Look, I, I'll tell you, when I looked at that data set, I said, "You know, why didn't Bristol use bleeding events as their endpoint instead of, you know, the composite stroke, you know, non-CNS, you know, embolism endpoint that you guys are proceeding with?" Certainly, I think you would've been able to show a benefit over, you know, maybe not Eliquis, but some of the prior, drugs in that, in that area. But twofold: one, from that data set that came out, from that private company, is there any read-across you have on milvexian, and, and the importance of actually having less bleeding events? Forget just, you know, your other endpoint. And then number two, actually, from kind of a powering perspective, right? How is the lack of maybe less dropouts affect how efficacy is gonna perform here?
I think to me, that might be the more critical,
Sure.
-question.
So maybe just for a bit of background here, we believe milvexian has really significant potential. If you think about Bristol as a company, clearly a very, very strong legacy of developing antithrombotics, from Plavix on the antiplatelet side to Eliquis on the anticoagulant side, and now potentially sort of bringing those two together in some ways with milvexian, with our partners now at Janssen. What we're trying to accomplish with this compound is to develop a medicine that has efficacy that's the same, if not better, than existing anticoagulants like Xa's, but to your point, with a better bleeding profile. If we're able to accomplish that, if you think about it, what it enables is an expansion of where anticoagulants get used.
Because if you look at the way anticoagulation therapy works today, in atrial fibrillation, we know that there's somewhere between 20% and 40% of patients who either get undertreated or not treated at all, and the reason for that is, even though they're diagnosed and they're at risk of stroke, their physicians are concerned about bleeding. So the point that if we can have a better bleeding profile, there's a real opportunity in AFib. Beyond atrial fibrillation, you think about diseases like Acute Coronary Syndrome, secondary stroke prevention, standard of care today is antiplatelet treatment. And we know that when you add anticoagulants on top of that, you can reduce events, but unfortunately, you're adding a bleeding profile on top of a background bleeding profile, and, you know, it becomes difficult to make that work.

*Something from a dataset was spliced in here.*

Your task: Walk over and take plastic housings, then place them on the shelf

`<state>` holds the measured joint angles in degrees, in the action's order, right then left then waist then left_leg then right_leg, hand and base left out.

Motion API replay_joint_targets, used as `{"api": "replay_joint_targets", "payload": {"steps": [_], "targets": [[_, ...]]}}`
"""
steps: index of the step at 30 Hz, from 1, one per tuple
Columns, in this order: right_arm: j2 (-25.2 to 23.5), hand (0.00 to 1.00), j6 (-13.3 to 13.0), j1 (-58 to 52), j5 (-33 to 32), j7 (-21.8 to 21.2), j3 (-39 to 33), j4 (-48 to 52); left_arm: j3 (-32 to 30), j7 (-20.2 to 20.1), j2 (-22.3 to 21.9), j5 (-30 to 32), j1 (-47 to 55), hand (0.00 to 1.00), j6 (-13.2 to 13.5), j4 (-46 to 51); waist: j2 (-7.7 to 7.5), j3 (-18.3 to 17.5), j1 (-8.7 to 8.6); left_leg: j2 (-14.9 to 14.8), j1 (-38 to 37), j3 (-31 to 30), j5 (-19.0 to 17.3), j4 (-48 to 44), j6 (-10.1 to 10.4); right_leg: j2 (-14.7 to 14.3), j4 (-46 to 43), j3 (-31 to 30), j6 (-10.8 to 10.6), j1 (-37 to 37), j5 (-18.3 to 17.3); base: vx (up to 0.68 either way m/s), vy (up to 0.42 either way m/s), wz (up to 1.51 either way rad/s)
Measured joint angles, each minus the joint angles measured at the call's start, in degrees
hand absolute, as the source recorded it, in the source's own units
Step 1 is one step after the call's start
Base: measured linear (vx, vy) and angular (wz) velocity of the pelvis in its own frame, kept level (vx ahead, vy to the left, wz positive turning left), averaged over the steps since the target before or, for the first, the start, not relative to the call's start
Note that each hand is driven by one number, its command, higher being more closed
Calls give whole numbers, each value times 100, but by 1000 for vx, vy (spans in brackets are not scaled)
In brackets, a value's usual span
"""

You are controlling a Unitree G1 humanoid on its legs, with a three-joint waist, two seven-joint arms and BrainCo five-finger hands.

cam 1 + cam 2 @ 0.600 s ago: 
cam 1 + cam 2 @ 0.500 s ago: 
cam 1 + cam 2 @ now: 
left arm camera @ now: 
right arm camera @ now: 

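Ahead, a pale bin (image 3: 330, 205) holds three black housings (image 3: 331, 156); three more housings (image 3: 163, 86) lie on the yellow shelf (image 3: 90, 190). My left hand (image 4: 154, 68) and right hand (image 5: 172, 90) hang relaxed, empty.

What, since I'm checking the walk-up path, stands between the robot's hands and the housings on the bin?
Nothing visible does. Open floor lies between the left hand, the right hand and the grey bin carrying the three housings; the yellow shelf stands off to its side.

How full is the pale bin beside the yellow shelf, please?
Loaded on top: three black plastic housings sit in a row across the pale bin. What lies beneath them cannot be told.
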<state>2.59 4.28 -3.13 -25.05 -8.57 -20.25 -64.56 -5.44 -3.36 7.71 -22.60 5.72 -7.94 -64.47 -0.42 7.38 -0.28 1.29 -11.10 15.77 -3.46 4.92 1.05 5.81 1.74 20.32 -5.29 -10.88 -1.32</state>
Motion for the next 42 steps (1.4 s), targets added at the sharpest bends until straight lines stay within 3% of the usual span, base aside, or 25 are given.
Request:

So again, a profile that has efficacy without significant increase in bleeding can enable an expansion of anticoagulation in that setting as well. What we've seen from our phase II trials, actually, from our perspective, gives us conviction that we're starting to see a profile that looks like that.
Mm.
To build on your point, we're seeing a growing body of evidence that factor XI has that type of a profile. So the antibody data we saw over the weekend suggests a very different bleeding profile to factor Xa . We even saw head-to-head data last year from a factor XIa in a Fib versus apixaban, which is the standard of care, where the bleeding profile looks better. And from our own phase II data, as I said, we're seeing, even in the secondary stroke trial that you referenced, good efficacy with respect to ischemic strokes, but no increase in major bleeding, no increase in intracranial bleeding or fatal bleeds, and that's not what you would see if you were looking at a factor Xa in combination with antiplatelet treatment.
Yeah.
So again, as the data continues to build, our confidence in this profile continues to increase.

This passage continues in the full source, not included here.